Summary of Comments ( 0 )
https://news.ycombinator.com/item?id=42673617
Hacker News users discuss the practicality and efficiency of GLR parsing, particularly in comparison to other parsing techniques. Some commenters highlight its theoretical power and ability to handle ambiguous grammars, while acknowledging its potential performance overhead. Others question its suitability for real-world applications, suggesting that simpler methods like PEG or recursive descent parsers are often sufficient and more efficient. A few users mention specific use cases where GLR parsing shines, such as language servers and situations requiring robust error recovery. The overall sentiment leans towards appreciating GLR's theoretical elegance but expressing reservations about its widespread adoption due to perceived complexity and performance concerns. A recurring theme is the trade-off between parsing power and practical efficiency.
The Hacker News post titled "(Right-Nulled) Generalised LR Parsing," linking to an article explaining generalized LR parsing, has a moderate number of comments, sparking a discussion primarily around the practical applications and tradeoffs of GLR parsing.
One compelling comment thread focuses on the performance characteristics of GLR parsers. A user points out that the theoretical worst-case performance of GLR parsing can be quite poor, mentioning exponential time complexity. Another user counters this by arguing that in practice, GLR parsers perform well for most grammars used in programming languages, suggesting the worst-case scenarios are rarely encountered in real-world use. They further elaborate that the perceived performance issues might stem from naive implementations or poorly designed grammars, not inherently from the GLR algorithm itself. This back-and-forth highlights the disconnect between theoretical complexity and practical performance in parsing.
Another interesting point raised is the ease of use and debugging of GLR parsers. One commenter suggests that the ability of GLR parsers to handle ambiguous grammars makes them easier to use initially, as developers don't need to meticulously eliminate all ambiguities upfront. However, another user cautions that this can lead to difficulties later on when debugging, as the parser might silently accept incorrect inputs or produce unexpected parse trees due to the inherent ambiguity. This discussion emphasizes the trade-off between initial development speed and long-term maintainability when choosing a parsing strategy.
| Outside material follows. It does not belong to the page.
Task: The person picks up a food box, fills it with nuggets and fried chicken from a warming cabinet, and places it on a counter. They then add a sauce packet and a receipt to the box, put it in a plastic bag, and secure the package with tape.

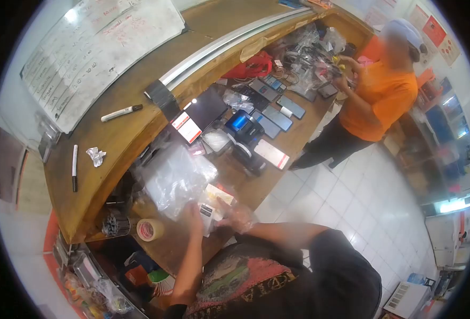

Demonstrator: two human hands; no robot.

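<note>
Low over the near part of the wooden counter, both my hands meet around a small white-and-yellow box (217, 196) with a dark barcode-like label on its lower part. My left hand (194, 218) grips its left side. From the right, my right hand (238, 217) closes on it, with clear plastic around the fingers. A large clear plastic bag (171, 178) lies just beyond my hands. Left of my left hand stands a roll of tape (150, 229). A dark label printer or similar device (244, 125) sits farther along the counter.
Several phones (277, 117) and a white-and-red card (271, 154) lie along the counter (261, 194). At its far end a person in orange (386, 90) handles plastic-wrapped items (312, 66). Markers (74, 167) and a whiteboard (102, 58) are on the upper ledge.
</note>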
The practicality of using GLR parsers for different languages is also debated. While acknowledged as a powerful technique, some users express skepticism about its suitability for mainstream languages like C++, citing the complexity of the grammar and the potential performance overhead. Others suggest that GLR parsing might be more appropriate for niche languages or domain-specific languages (DSLs) where expressiveness and flexibility are prioritized over raw performance.
Finally, there's a brief discussion about alternative parsing techniques, such as PEG parsers. One commenter mentions that PEG parsers can be easier to understand and implement compared to GLR parsers, offering a potentially simpler solution for certain parsing tasks. This introduces the idea that GLR parsing, while powerful, isn't the only or necessarily the best solution for all parsing problems.